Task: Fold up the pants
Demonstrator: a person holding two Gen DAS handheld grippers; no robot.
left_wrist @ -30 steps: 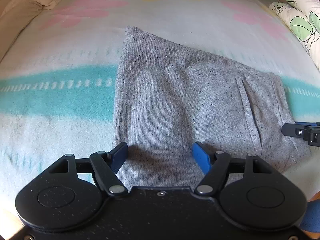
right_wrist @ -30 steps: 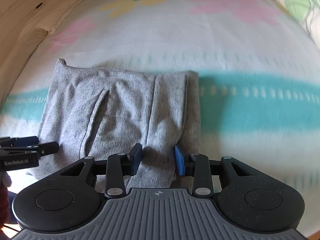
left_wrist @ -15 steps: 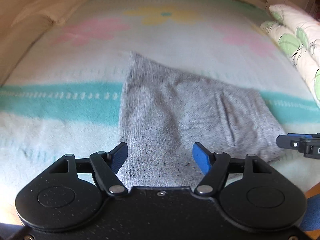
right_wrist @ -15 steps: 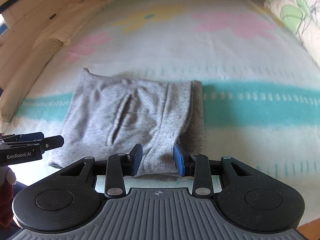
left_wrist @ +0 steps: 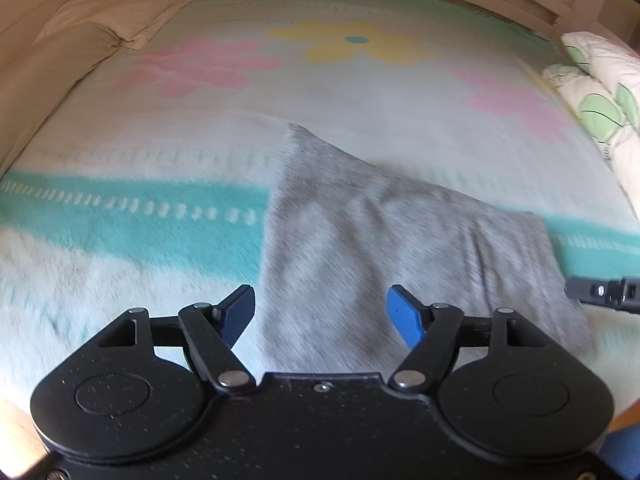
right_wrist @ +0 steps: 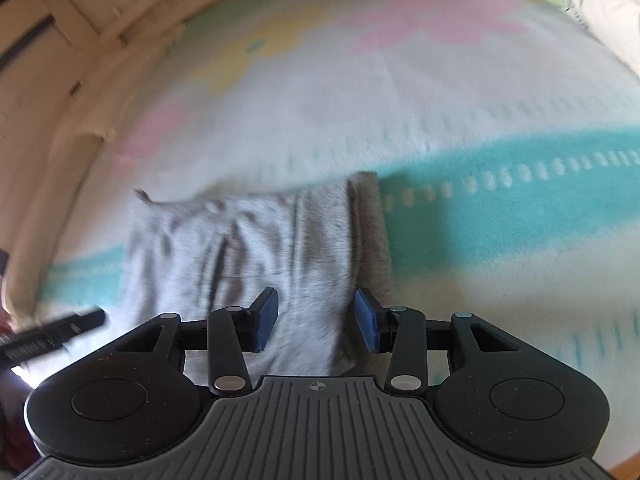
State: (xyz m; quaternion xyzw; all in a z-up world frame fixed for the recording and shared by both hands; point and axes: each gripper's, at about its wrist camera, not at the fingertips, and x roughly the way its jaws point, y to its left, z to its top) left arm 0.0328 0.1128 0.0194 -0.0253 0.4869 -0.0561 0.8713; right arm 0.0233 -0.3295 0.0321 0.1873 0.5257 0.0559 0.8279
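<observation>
The grey pants (left_wrist: 384, 240) lie folded into a compact rectangle on the flowered blanket (left_wrist: 280, 92). They also show in the right wrist view (right_wrist: 256, 240). My left gripper (left_wrist: 322, 318) is open and empty, raised above the near edge of the pants. My right gripper (right_wrist: 316, 320) is open and empty, above the right near part of the pants. Each gripper's tip shows at the edge of the other's view: the right one (left_wrist: 604, 294) and the left one (right_wrist: 52, 332). Both views are motion-blurred.
A beige pillow (left_wrist: 120, 4) lies at the far left of the bed. White pillows with green leaf prints (left_wrist: 596, 92) lie at the right. A wooden bed frame (right_wrist: 60, 60) runs along the far side.
Both grippers have lifted and pulled back from the pants, which now look smaller and farther. The right gripper's jaws have opened wider. The pants stay folded on the blanket.
</observation>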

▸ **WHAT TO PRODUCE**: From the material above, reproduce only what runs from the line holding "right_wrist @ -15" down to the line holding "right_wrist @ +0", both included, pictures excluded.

▸ **ANSWER BOX**:
right_wrist @ -15 steps: 
left_wrist @ +0 steps: 
right_wrist @ +0 steps: 

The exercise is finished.